Eric Goldberg: After a very careful analysis of the lien priority situation against that unit, it was determined that extremely large tax liens were filed behind in time as against the condominium's common charge lien, so that the condominium could pursue foreclosure and sell to a new owner at a public auction. The new owner, of course, taking subject to the outstanding first mortgage, but perhaps there being enough equity-- that's for the new owner to determine-- that they would actually close on this unit. And not only did the condo recover 100% of its common charges lien, but they also have a new buyer in the unit or a new owner who's now paying monthly common charges.

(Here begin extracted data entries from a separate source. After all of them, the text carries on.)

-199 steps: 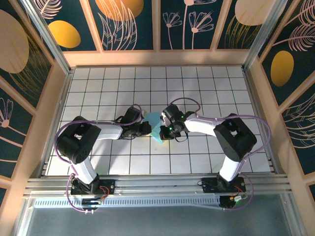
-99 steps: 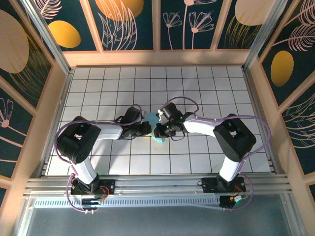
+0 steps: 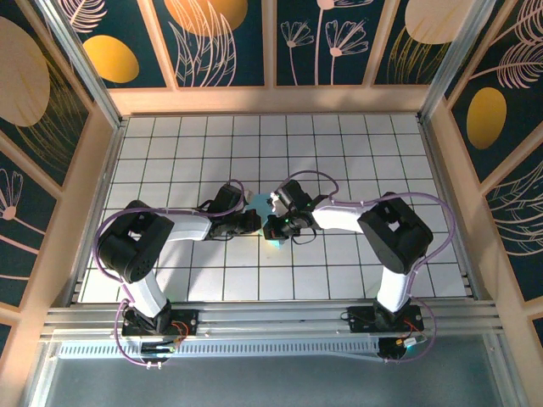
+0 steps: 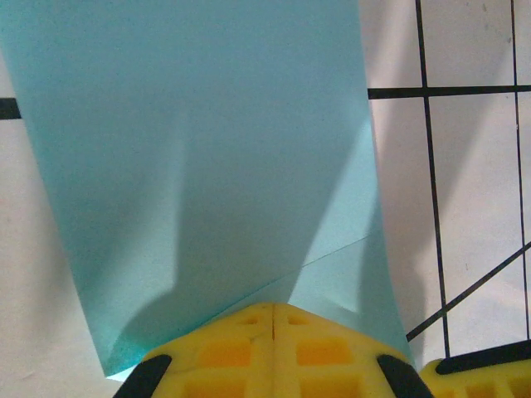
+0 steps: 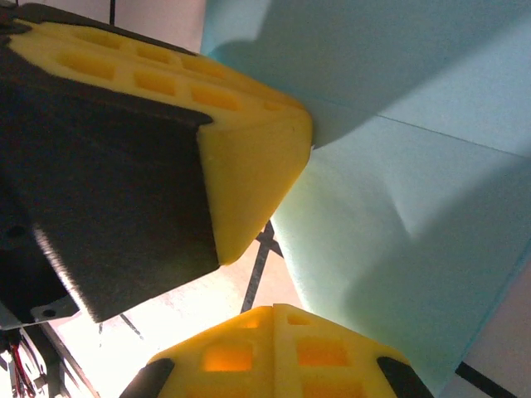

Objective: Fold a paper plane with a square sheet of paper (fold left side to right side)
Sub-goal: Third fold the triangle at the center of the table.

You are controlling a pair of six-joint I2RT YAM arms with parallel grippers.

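Paper in the form of a light-blue square sheet [image 3: 261, 203] lay on the white-tiled worktop [image 3: 356, 153] beneath both sets of jaws, which met tip to tip over it. Up close the left jaws were clenched, their yellow fingertips [image 4: 232, 340] pressed together at the near edge of the square sheet [image 4: 199, 149], which ran on ahead of them with a slanting crease [image 4: 332, 253] just in front; whether they pinched it or only pressed on it could not be told. Beside them the right jaws were clenched too, the square sheet [image 5: 398, 215] spreading ahead and to their right and a left fingertip [image 5: 249, 157] just ahead on their left
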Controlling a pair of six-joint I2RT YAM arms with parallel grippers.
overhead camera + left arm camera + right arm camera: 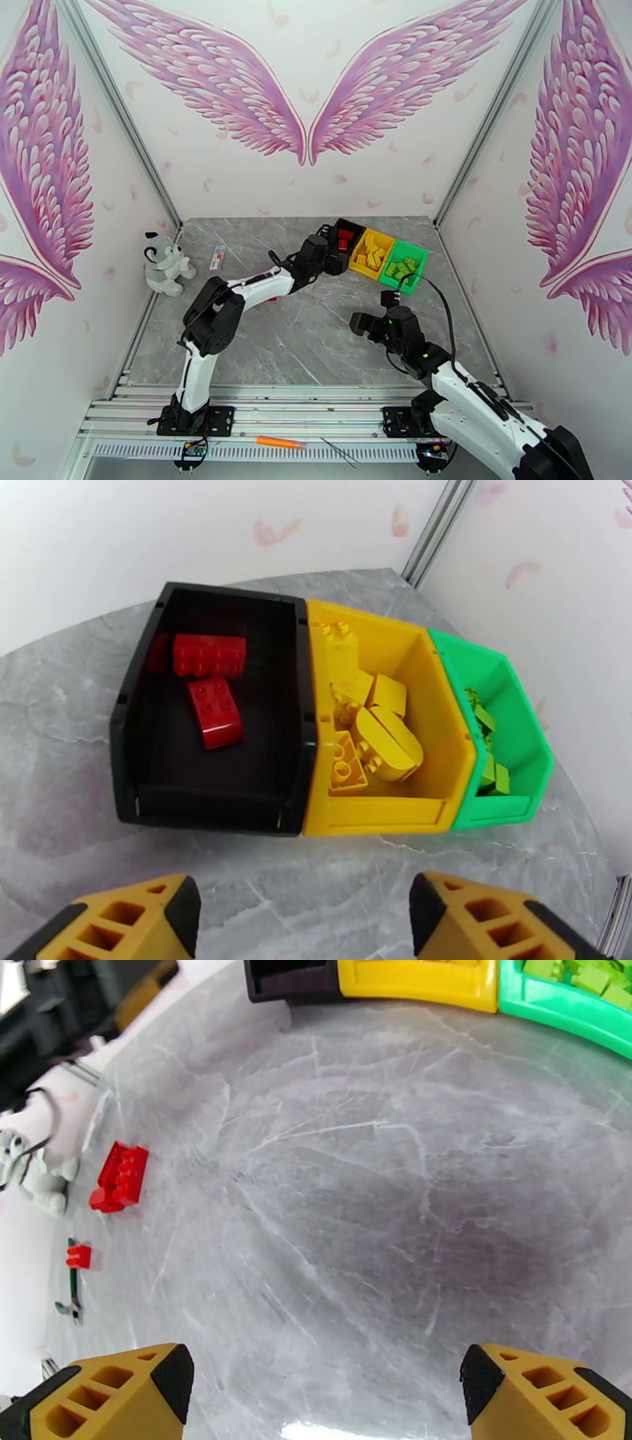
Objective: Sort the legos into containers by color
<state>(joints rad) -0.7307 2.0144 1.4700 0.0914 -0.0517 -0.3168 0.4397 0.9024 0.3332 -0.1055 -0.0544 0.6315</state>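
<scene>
Red is the question: where are the red legos (pixel 209 655) sitting? — DESK

Two are lying in the black bin (pixel 130 740), at the left end of a touching row of three bins at the far side of the grey marble table (pixel 316 347). One more red brick (pixel 120 1177) is lying loose on the table, well apart from the bins, near the plush dog (pixel 35 1169). A smaller red scrap (pixel 78 1257) is showing at the edge of the right wrist view, possibly another brick, but too small to tell. — PHOTOGRAPHER

And the other colours? — DESK

The yellow legos (pixel 387 744) are lying heaped in the yellow bin (pixel 379 815) in the middle. The green legos (pixel 486 717) are sitting in the green bin (pixel 505 811) on the right. — PHOTOGRAPHER

What are the arms doing? — DESK

The left gripper (pixel 304 910) is hovering just in front of the black bin, jaws standing apart, nothing between them. The right gripper (pixel 316 1386) is hanging over bare marble nearer the arm bases, jaws spread wide and empty. — PHOTOGRAPHER
</scene>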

And that's to the benefit of all owners at the condominium who were shouldering this burden on their own for five or six years.
Paula Chin: It's interesting right, that as you said , it lingered for so long, but they were very fortunate in that they were able to file a lien in time to get their money back.
How did that happen?
Eric Goldberg: The filing of the lien-- it could have been done earlier in this case, but it was actually let's call it sheer luck that they beat the IRS by about 60 days in filing that document. And that stroke of luck because I didn't file the lien for them, but that stroke of luck allowed the situation to play out where three to $400,000 of income tax debt was not attached to this property because the condominium's lien was filed before that income tax lien.
So that really allowed the board to say, okay, this makes sense to foreclose against. We don't have to wait for the bank, who's gonna be much slower in foreclosing, to find us a new owner for this unit. We're gonna do it ourselves. And not only are we gonna get a new owner, but we're going to get that money that's available in equity in the unit over and above the first mortgage instead of, in this situation, the IRS getting it.
Paula Chin: I see. They were very fortunate then. . Eric, what would you say the takeaway is here for condo boards when an arrear situation comes up?
Eric Goldberg: I'm sure a lot of your listeners have heard this before, but act quickly. As soon as there is an arrears situation in a condominium, you have to file the lien very quickly and that lien preserves your rights as against any other creditors of the unit owner in the event that you need to foreclose on the unit. If the lien becomes public record, and it puts everybody else in the world on notice that the condominium is owed a debt and that debt is secured by this unit according to applicable federal and state laws regarding lien priority. The condominium board after filing the lien has to have its counsel run a title search, and advise the board on what other liens and creditors might be out there so that the board can make an informed decision as to whether or not a foreclosure lawsuit is warranted, because the board is going to have to carry that foreclosure lawsuit and the associated expense of it forward. In some situations a board might say we know that the owner is not paying us and the owner is also not paying the bank, and there's no equity in the unit, so we might just sit back and let the bank get us to foreclosure, rather than putting more of our owners' money into this unit. It's really a careful analysis and discussion with the condominium board that has to be done alongside the handling attorney so that the board can make an informed decision as to what steps it needs to take with regards to the unit.
Paula Chin: Eric, this has been, I think, really informative for all of our condo board directors who are listening. Thank you so much for joining us.
Eric Goldberg: Thank you, Paula. And I hope so. I hope it has been informative.